» **DATASET EXTRACT**
_ _ _ _ _ _ _

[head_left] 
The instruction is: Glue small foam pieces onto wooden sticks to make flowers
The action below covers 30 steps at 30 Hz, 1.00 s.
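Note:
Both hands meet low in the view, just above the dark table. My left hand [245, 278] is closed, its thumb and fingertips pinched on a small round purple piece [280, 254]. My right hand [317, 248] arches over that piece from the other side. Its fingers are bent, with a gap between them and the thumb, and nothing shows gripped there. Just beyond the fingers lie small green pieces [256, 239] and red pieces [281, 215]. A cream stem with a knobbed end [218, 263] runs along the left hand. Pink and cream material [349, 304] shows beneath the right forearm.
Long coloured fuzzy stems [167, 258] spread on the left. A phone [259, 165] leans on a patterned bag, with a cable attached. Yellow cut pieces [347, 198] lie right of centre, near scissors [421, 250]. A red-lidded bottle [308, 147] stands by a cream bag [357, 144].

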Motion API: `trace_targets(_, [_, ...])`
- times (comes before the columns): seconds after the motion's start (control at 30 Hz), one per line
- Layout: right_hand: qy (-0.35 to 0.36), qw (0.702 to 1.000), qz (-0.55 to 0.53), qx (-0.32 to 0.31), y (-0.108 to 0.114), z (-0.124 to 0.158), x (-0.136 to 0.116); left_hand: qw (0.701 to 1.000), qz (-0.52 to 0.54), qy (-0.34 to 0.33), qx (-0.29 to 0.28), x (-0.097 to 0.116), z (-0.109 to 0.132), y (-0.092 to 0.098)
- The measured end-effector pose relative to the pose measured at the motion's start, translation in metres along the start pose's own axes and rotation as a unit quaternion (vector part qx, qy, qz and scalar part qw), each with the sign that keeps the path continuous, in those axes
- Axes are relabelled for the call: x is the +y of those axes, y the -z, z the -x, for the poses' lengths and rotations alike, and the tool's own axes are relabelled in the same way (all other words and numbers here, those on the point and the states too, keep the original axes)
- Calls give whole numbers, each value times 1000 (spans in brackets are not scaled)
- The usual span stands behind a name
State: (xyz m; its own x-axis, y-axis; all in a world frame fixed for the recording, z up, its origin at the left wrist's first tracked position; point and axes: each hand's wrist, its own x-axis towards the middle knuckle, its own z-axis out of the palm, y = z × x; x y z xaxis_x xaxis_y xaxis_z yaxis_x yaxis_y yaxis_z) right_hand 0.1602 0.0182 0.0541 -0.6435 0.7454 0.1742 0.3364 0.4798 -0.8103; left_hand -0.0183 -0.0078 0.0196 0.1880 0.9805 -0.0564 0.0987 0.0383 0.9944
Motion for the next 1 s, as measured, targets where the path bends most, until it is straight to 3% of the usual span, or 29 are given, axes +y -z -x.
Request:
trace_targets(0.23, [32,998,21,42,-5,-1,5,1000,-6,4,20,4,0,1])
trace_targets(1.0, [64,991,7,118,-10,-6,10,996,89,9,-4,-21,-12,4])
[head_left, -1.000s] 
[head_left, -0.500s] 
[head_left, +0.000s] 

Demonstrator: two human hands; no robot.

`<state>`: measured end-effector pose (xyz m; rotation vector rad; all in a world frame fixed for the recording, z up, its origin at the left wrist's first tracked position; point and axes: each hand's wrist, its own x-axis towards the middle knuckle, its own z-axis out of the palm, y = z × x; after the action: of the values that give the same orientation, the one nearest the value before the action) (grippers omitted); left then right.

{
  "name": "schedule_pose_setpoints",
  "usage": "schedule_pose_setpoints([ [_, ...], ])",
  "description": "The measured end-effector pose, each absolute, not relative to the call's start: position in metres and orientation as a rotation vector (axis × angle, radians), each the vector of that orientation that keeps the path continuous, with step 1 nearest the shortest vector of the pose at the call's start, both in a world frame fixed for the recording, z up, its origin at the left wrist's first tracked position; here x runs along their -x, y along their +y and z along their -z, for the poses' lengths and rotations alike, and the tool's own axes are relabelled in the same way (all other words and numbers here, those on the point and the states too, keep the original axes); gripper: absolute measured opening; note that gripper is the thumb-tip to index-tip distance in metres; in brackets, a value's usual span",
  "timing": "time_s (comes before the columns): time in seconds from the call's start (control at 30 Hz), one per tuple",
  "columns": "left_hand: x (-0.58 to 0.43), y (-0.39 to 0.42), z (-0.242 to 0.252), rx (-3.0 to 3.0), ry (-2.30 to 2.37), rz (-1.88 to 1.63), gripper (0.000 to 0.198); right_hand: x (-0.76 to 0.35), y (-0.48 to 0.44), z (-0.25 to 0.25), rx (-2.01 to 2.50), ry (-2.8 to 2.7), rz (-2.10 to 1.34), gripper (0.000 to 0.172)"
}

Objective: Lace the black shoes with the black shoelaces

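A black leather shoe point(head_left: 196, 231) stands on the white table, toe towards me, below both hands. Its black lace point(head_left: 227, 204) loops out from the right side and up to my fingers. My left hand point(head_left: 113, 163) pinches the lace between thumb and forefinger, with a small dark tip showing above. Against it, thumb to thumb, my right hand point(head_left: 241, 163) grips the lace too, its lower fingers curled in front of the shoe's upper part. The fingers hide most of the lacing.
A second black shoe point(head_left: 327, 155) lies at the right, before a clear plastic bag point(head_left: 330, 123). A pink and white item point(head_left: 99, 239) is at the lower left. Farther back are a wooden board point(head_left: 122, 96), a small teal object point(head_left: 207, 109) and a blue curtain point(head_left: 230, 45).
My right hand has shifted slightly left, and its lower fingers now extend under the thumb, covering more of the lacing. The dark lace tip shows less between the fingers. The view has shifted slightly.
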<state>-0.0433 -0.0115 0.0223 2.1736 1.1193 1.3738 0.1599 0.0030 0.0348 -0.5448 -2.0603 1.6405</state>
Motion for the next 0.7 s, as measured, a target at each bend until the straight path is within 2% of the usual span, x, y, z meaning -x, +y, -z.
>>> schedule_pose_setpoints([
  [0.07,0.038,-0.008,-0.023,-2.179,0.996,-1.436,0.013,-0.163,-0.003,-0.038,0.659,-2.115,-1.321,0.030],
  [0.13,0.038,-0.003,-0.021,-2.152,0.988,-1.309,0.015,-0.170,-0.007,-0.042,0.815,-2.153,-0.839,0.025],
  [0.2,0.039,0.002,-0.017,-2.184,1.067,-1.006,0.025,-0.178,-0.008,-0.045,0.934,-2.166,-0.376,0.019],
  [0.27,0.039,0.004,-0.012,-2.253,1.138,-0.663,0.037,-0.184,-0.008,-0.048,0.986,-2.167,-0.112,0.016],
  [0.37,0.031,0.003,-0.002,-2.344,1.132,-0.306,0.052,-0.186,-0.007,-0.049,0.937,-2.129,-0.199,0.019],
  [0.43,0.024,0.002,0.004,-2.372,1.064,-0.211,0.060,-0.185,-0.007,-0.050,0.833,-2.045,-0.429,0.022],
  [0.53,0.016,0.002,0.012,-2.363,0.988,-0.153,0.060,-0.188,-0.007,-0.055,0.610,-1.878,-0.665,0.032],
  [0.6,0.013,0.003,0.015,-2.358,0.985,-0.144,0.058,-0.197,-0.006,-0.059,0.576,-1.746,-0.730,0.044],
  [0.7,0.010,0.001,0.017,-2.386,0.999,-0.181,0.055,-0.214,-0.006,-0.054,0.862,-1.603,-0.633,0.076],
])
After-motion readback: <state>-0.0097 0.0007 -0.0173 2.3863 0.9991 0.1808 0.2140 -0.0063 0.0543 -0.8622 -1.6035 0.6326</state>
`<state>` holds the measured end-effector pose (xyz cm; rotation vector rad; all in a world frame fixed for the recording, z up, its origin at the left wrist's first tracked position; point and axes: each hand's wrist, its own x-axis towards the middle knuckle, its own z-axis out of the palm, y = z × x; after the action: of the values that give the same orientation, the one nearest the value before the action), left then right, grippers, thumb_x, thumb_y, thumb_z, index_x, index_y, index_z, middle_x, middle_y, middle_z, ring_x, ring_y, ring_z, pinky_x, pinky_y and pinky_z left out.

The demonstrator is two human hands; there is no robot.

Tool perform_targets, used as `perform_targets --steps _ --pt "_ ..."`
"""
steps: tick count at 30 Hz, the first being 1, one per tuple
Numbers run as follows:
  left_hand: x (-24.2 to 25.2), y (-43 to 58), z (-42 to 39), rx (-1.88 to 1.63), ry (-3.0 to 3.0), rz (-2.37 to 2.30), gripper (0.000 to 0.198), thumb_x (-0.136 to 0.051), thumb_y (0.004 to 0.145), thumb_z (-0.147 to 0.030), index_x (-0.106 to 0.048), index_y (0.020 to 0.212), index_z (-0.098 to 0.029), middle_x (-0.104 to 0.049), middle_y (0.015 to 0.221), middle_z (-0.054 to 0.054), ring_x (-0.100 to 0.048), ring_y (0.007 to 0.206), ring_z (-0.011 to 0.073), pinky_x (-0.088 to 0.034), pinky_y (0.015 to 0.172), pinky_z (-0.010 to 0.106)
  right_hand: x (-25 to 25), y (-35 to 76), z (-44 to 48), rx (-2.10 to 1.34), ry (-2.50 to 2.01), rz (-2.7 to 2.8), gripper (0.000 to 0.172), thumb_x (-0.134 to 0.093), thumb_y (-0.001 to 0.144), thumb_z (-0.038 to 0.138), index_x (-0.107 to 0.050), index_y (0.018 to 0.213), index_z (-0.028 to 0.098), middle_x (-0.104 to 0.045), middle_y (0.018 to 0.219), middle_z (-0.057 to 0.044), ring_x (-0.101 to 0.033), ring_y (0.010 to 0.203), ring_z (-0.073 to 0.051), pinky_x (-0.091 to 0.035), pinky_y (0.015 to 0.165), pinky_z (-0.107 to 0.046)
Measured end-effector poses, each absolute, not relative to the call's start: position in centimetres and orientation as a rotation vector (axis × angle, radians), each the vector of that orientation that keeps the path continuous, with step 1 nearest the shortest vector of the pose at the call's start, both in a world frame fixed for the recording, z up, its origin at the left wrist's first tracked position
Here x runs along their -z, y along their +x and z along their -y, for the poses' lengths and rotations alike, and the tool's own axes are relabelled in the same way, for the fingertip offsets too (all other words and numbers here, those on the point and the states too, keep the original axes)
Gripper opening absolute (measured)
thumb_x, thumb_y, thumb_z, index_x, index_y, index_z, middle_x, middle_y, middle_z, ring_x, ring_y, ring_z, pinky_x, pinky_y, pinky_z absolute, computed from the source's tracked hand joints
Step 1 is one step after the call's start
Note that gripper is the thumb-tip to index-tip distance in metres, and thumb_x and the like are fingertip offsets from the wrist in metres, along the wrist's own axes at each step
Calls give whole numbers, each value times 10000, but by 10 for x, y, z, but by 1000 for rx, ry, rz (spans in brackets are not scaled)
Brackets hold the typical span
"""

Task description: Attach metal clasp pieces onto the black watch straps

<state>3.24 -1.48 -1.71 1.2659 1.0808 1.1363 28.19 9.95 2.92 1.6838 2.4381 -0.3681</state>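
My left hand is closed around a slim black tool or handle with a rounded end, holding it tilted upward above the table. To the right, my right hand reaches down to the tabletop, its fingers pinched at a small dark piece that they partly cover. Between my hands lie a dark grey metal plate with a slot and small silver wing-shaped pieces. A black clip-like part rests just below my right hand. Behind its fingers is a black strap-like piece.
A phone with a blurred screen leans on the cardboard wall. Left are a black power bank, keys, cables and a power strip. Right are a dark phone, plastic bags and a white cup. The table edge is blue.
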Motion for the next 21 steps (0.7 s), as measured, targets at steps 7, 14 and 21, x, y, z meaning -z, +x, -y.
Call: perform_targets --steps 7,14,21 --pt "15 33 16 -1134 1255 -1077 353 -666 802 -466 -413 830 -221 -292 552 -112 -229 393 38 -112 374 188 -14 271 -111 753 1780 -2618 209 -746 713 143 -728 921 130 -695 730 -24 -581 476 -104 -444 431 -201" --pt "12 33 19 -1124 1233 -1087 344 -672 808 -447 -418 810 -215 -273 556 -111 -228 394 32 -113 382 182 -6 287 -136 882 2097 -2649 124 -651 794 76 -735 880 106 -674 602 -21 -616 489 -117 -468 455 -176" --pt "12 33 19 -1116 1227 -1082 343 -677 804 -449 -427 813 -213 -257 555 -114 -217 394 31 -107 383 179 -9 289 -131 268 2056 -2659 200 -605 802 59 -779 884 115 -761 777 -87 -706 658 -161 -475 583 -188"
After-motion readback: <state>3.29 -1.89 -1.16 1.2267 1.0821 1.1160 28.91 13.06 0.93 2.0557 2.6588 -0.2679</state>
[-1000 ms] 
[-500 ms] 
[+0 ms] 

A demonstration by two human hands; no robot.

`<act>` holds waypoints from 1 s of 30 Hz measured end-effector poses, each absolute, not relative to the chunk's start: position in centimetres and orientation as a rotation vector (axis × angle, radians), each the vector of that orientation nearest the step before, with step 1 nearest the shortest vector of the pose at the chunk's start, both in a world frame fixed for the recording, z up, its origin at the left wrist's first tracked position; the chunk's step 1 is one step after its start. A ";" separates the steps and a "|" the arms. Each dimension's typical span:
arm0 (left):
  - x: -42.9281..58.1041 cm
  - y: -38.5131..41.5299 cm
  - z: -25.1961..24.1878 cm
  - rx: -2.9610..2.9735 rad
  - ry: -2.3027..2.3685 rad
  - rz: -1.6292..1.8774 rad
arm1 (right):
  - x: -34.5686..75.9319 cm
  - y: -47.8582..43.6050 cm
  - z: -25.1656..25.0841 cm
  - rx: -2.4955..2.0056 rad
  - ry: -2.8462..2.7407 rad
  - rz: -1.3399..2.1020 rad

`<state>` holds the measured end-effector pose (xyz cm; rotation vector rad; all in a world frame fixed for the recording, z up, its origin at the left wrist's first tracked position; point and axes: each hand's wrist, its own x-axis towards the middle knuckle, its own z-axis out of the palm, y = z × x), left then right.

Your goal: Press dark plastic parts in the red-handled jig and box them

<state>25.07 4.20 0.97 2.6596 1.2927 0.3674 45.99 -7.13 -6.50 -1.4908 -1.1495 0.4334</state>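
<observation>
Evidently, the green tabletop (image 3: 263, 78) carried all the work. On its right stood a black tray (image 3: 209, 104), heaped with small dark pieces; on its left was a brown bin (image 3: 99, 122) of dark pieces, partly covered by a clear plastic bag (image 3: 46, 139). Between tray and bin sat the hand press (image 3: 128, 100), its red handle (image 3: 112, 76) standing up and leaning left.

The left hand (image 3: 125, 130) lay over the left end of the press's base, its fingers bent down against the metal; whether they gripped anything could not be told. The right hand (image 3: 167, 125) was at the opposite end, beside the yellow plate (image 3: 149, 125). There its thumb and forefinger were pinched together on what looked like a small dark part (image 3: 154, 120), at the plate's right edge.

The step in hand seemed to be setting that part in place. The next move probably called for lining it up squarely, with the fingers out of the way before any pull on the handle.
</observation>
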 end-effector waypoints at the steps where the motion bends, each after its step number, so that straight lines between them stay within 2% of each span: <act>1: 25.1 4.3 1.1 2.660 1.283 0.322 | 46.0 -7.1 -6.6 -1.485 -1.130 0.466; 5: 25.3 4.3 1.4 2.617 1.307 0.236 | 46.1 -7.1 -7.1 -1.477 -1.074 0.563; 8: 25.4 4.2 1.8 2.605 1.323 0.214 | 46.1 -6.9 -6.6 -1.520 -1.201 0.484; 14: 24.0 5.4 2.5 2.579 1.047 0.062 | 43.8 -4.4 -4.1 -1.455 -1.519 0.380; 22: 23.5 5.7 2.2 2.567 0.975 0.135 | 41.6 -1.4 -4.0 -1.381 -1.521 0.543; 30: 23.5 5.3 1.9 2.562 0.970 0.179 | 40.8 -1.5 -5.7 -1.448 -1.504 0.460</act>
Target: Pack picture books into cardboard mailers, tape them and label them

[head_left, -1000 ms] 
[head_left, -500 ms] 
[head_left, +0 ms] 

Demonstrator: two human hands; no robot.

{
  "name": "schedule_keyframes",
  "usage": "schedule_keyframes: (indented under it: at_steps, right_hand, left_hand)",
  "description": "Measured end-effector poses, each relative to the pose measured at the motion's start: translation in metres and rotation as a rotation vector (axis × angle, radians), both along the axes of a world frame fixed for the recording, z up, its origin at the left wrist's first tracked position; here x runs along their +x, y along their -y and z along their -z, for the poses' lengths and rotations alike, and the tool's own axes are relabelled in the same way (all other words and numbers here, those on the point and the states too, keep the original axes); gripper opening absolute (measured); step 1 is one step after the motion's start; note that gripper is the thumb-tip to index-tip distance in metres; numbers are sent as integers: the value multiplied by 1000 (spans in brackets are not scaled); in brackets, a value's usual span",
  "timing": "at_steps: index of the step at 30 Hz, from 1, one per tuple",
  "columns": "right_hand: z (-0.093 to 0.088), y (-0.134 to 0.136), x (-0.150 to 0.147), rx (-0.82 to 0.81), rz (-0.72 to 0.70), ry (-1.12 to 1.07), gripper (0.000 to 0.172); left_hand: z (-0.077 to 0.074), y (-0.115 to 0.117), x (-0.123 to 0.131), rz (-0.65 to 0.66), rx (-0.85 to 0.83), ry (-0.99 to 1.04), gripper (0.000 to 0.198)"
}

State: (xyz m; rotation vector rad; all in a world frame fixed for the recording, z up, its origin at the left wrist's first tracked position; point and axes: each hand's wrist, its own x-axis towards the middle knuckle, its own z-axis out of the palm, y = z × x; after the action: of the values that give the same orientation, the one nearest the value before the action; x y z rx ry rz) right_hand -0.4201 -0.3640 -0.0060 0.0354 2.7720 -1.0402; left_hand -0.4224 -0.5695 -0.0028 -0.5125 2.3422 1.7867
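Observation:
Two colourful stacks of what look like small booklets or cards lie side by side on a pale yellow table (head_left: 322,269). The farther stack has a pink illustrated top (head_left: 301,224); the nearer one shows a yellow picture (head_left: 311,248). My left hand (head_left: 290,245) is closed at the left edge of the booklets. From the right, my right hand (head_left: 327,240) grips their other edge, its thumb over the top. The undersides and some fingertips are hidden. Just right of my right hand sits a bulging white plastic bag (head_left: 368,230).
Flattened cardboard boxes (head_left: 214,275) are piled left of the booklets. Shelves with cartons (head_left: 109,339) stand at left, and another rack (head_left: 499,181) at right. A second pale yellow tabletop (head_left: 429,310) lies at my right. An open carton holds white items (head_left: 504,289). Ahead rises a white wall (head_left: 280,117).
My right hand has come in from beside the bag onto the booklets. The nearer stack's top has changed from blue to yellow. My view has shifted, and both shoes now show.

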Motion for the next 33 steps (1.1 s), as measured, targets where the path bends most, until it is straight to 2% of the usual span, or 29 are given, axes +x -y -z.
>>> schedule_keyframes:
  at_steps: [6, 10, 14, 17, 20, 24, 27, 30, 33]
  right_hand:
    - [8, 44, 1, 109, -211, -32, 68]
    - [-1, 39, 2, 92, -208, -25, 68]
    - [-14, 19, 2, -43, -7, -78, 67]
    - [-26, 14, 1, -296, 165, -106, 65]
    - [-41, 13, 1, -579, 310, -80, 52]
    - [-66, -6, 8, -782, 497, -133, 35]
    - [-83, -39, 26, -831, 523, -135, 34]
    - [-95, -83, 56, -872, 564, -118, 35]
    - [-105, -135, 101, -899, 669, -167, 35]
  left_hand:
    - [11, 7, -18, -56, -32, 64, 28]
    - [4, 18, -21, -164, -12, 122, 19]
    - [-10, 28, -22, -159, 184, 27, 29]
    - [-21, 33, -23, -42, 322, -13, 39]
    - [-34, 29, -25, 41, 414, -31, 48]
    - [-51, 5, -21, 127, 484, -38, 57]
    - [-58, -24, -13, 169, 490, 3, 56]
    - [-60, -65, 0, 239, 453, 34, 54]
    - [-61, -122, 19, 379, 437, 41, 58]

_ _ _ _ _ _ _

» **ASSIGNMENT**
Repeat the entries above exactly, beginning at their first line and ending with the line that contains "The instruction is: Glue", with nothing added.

» **RESPONSE TO THIS EXERCISE**
[head_left] 
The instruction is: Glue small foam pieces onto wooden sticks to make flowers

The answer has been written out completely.